:: Directions for this task ::
Copy out every line of the data that follows, exactly.

:: Dataset excerpt ::
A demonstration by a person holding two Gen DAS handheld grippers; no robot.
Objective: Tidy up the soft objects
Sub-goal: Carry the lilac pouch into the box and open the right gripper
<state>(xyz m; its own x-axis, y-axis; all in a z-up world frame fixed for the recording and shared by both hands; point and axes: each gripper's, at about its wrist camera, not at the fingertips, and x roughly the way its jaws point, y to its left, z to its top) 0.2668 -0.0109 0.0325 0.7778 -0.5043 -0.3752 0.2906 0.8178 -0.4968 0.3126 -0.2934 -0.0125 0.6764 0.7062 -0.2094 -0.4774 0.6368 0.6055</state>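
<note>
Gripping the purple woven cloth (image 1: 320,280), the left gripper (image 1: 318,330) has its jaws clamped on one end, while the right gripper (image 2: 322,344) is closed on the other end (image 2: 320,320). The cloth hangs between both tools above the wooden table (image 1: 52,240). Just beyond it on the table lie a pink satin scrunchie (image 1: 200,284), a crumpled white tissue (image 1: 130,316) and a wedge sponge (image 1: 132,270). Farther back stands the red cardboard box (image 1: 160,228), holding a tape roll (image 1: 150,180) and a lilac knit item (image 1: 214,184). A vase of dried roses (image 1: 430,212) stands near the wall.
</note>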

:: Task solution ::
A demonstration by a person holding two Gen DAS handheld grippers; no robot.
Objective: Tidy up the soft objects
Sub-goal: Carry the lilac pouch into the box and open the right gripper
<state>(xyz m; its own x-axis, y-axis; all in a z-up world frame fixed for the recording and shared by both hands; point and axes: each gripper's, at about its wrist camera, not at the fingertips, and x roughly the way its jaws point, y to its left, z to its top) 0.2668 -0.0109 0.0325 0.7778 -0.5043 -0.3752 0.2906 0.8178 -0.4968 0.3126 -0.2934 -0.0125 0.6764 0.7062 -0.2094 -0.4774 0.6368 0.6055</state>
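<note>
Gripping the purple woven cloth (image 1: 320,280), the left gripper (image 1: 318,330) has its jaws clamped on one end, while the right gripper (image 2: 322,344) is closed on the other end (image 2: 320,320). The cloth hangs between both tools above the wooden table (image 1: 52,240). Just beyond it on the table lie a pink satin scrunchie (image 1: 200,284), a crumpled white tissue (image 1: 130,316) and a wedge sponge (image 1: 132,270). Farther back stands the red cardboard box (image 1: 160,228), holding a tape roll (image 1: 150,180) and a lilac knit item (image 1: 214,184). A vase of dried roses (image 1: 430,212) stands near the wall.
</note>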

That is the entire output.